Not all (super) heroes wear spandex, capes, or cowls. Some (super) heroes don’t even wear pants or even underwear, preferring to go au natural from the waist down and a too-short, tight-fitting sweater up top.
Their powers don’t involve flight, super-strength, or invisibility, just the seemingly endless appetite for honey and waxing philosophical just when their human counterparts need them the most (i.e., during a mid-life personal and professional crisis).
That might sound like a curious mash-up of A.A. Milne’s beloved, self-aware, ambulatory teddy bear and Steven Spielberg’s much-maligned Peter-Pan-as-an-adult misfire, Hook, but Christopher Robin, directed by Marc Forster (World War Z, Finding Neverland, Monster’s Ball) from a screenplay credited to Alex Ross Perry, Tom McCarthy, and Allison Schroeder, easily one-ups Hook, delivering a poignant, moving paean to the carefree joys of childhood, the positives and negatives of nostalgia, the importance of family over work, and the value of people over profits (no, the irony isn’t lost on this writer, given mega-studio Disney’s involvement).
There are spoilers…
British in conception and execution, Christopher Robin unfolds before and after World War II, initially following the title character as a preteen, his idyllic forays into the Hundred Acre Wood where playtime is every time and every day, and the surprisingly harsh realities of pre- and post-war life, including the premature death of his father. That trauma convinces Christopher (Orton O’Brien) to leave childish things behind. That includes his best friend, Winnie the Pooh (voiced by Jim Cummings), and the other denizens of the Hundred Acre Wood, for wartime service on the front lines, and the uneasy peace that follows.
In a meet-cute on a crowded bus, Christopher ((Ewan McGregor) encounters his future wife, Evelyn (Hayley Atwell), and before long, becomes the distracted father to a preteen daughter of his own, Madeline (Bronte Carmichael). A settled, domestic life that includes a mid-level management role at a high-end luggage company leaves little room for imagination or play or even time for his wife (long-suffering) and daughter (also suffering from neglect).

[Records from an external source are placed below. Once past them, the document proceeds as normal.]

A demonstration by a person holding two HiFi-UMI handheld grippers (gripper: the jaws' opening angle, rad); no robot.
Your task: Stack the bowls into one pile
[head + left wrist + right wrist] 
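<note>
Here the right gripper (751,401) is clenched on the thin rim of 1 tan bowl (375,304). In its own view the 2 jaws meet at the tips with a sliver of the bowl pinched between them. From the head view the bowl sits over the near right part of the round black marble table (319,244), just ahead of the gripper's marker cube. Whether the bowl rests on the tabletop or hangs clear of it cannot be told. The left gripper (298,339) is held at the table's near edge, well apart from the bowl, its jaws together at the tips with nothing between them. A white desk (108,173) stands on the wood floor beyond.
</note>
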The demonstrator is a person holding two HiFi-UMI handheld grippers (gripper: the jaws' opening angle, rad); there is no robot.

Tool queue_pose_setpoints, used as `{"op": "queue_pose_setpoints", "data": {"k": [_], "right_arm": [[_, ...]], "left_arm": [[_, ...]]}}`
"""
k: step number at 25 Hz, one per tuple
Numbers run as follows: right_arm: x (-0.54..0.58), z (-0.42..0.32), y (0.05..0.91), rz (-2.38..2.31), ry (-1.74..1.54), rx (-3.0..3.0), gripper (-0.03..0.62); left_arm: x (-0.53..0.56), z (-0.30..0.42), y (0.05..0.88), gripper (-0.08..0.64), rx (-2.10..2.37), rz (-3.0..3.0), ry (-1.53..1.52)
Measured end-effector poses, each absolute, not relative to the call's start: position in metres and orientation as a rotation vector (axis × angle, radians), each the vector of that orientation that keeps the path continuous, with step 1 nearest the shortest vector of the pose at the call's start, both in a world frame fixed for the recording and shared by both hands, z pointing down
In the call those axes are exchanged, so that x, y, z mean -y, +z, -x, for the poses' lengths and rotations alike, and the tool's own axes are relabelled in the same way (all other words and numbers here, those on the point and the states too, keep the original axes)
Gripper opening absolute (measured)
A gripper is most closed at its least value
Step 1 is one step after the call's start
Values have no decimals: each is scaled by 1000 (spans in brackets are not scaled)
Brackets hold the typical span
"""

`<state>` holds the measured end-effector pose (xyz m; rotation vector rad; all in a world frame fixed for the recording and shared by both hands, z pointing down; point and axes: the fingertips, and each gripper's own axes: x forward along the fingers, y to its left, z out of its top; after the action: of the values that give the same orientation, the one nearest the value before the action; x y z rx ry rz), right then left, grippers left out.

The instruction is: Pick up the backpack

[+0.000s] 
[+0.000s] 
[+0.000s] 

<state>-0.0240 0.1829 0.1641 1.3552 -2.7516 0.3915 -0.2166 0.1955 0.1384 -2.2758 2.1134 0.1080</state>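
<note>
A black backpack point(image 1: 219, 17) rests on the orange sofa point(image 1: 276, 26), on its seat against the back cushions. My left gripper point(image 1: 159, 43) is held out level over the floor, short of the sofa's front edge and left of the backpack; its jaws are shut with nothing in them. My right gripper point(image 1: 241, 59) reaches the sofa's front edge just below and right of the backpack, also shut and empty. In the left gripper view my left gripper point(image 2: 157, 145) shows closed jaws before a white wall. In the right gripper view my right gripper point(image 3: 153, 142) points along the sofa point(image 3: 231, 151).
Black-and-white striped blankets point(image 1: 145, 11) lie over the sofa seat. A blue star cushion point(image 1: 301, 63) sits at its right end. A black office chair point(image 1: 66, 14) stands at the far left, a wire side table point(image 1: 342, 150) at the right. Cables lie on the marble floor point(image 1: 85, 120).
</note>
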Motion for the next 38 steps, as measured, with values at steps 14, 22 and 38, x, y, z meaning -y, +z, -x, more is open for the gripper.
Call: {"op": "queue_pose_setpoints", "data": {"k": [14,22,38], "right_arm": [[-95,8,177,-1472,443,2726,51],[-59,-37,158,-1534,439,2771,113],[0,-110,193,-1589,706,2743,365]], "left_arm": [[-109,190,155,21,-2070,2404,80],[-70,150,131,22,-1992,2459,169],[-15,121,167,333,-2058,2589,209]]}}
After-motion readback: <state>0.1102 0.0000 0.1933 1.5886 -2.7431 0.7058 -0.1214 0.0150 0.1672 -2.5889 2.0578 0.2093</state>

And that’s almost precisely when Pooh makes a fortunate reappearance in Christopher’s life, exiting the Hundred Acre Wood just a few feet away from Christopher’s London home. Pooh needs Christopher’s help to find his friends, Tigger (Jim Cummings), a hyperactive, bouncing tiger; Piglet (Nick Mohammed), a bundle of fear and anxiety; Eeyore (Brad Garrett), chronic depression personified; Rabbit (Peter Capaldi), a perpetually anxious community organizer; Kanga (Sophie Okonedo), maternal instincts personified; Roo (Sara Sheen), Kanga’s daughter; and Owl (Toby Jones), not quite as wise or sagacious as he thinks he is.
It’s Pooh, of course, who really embodies the wit, soul, and heart of the Hundred Acre Wood. Despite claiming he’s a “bear of little brain,” Pooh has the unintentional habit of saying the right thing when it’s most needed, dropping a bit of Zen-like philosophy here or a Tao-inspired saying there. Christopher, however, reacts like any middle-aged salary man would when he sees Pooh again: He assumes he’s completely lost his mind.
Pooh’s presence in Christopher’s life eventually proves equal parts disastrous – Pooh’s like a clumsy toddler, except with an old man’s voice – but ultimately uplifting. He helps Christopher channel his energies back into his family and into saving his co-workers from the unemployment line. It’s rare for a period family-oriented film to tackle middle-aged anxieties about losing your family to work or losing your friends and co-workers to the invisible hand of the free market (i.e., capitalism), all while arguing for a more humane, more human approach that puts people over profits, values over possessions, and family over work.
And in Christopher’s case, the journey to those realizations involves revisiting the Hundred Acre Wood and reconnecting with the hopeful, optimistic, imaginative boy he once was, and in turn becoming a better husband, father, and friend. Christopher, however, has to embrace Pooh and everything Pooh represents before he can change.
Christopher Robin, however, doesn’t get caught up or hung up on delivering Oprah-style life lessons.
There’s plenty of physical and verbal humor in Christopher Robin, from Pooh’s single-minded desire for honey getting him into all sorts of trouble, to his open-hearted friendliness when he meets strangers in London (causing near breakdowns), to his child-like love of red balloons (one plays a key role in Christopher and Madeline’s relationship), to his eccentric friends eventually crossing over from the Hundred Acre Wood to 1940’s London (chaos predictably ensues). Add to that near seamless visual effects – everyone, young, old, and in-between – will believe Christopher, Pooh, and friends, occupy the same world.
The London of Christopher Robin feels real, lived in, still rebuilding from a devastating war, but looking forward to a brighter, more hopeful future, exactly like the title character, his family, and friends moments before the end credits begin their march across the screen.